At 11:15, she hoisted him into the backseat of her secondhand blue Pathfinder without being bitten in the process. A good omen, she decided. Things were looking up.
Maybe.
Doc Benchley’s clinic was housed in a converted Quonset hut left over from the last big war, with an add-on built of cinder blocks. As buildings went, it was plug-ugly, maybe even a blight on the landscape, but nobody seemed to mind. Folks around Lonesome Bend appreciated Doc because he’d come right away if a cow fell sick, or a horse, whether it was high noon or the middle of the night. He’d saved dozens, if not hundreds, of dogs and cats, too, along with a few parrots and exotic lizards.
He drove his ancient green pickup truck through snowstorms that would daunt a lesser man and a much better vehicle, and once or twice, in a pinch, he’d treated a human being.

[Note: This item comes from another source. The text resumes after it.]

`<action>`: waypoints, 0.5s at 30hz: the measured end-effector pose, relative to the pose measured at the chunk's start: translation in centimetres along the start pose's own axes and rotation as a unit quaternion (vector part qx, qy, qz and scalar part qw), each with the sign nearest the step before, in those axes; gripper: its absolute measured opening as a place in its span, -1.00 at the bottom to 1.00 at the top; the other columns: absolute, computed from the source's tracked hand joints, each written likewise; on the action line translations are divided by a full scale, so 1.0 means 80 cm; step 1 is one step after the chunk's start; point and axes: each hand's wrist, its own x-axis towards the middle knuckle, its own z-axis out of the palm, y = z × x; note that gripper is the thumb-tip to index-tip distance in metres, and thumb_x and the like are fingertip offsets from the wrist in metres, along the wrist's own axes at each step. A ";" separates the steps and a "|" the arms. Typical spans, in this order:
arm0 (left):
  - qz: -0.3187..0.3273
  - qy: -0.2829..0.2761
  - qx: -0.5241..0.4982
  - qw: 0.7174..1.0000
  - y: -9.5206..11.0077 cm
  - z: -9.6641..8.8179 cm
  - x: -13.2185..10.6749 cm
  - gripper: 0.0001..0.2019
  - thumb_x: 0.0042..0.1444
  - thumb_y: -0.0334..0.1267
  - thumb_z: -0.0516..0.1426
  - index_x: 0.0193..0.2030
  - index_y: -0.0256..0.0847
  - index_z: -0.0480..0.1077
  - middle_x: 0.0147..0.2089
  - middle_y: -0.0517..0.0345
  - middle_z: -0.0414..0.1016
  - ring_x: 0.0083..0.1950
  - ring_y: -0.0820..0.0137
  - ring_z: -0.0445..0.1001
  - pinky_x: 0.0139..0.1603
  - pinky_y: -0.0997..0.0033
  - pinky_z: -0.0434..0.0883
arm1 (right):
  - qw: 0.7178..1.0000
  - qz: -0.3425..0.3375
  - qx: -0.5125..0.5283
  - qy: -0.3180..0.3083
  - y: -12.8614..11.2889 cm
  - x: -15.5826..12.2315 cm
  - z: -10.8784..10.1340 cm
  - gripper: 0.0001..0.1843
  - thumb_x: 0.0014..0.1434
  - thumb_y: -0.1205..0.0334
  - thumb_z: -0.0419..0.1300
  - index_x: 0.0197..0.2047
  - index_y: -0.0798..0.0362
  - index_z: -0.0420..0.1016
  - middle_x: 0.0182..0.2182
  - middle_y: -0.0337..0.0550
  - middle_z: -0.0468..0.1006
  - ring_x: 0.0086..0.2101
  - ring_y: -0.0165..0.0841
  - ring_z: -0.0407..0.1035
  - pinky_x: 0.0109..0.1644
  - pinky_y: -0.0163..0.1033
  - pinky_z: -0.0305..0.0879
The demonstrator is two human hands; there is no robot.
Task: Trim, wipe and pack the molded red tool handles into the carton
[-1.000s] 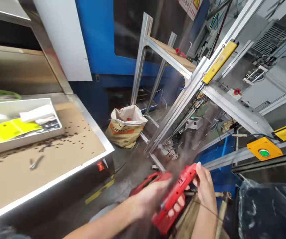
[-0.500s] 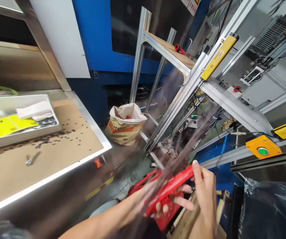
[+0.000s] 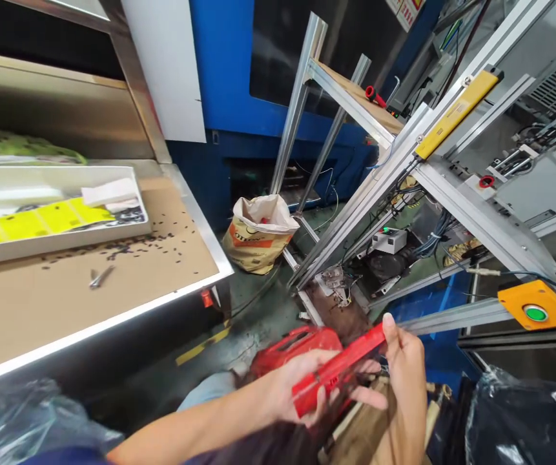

Distracted, Tricia didn’t notice the other rigs in the clinic’s unpaved parking lot; she wanted to borrow a leash and a collar before she brought the dog inside, in case something spooked him and he took off. And she was totally focused on that.
She fairly collided with Conner Creed in the big double doorway; his arms were full of small boxes and he was wearing a battered brown hat that cast shadows over his facial features.
“Sorry,” she said, after gulping her heart back down into its normal place. Nearly, anyway.
He said something in reply—maybe “Excuse me”—but Tricia had already started to go around him, unaccountably anxious to get away.
Becky stood behind the counter, wearing colorful scrubs with pink cartoon kittens frolicking all over the fabric, holding out the leash and collar without being asked. Her eyes sparkled as she looked at Tricia, then past her, to Conner.
“Thanks,” Tricia said.
She turned around, and Conner had disappeared. Her relief was exceeded only by her disappointment.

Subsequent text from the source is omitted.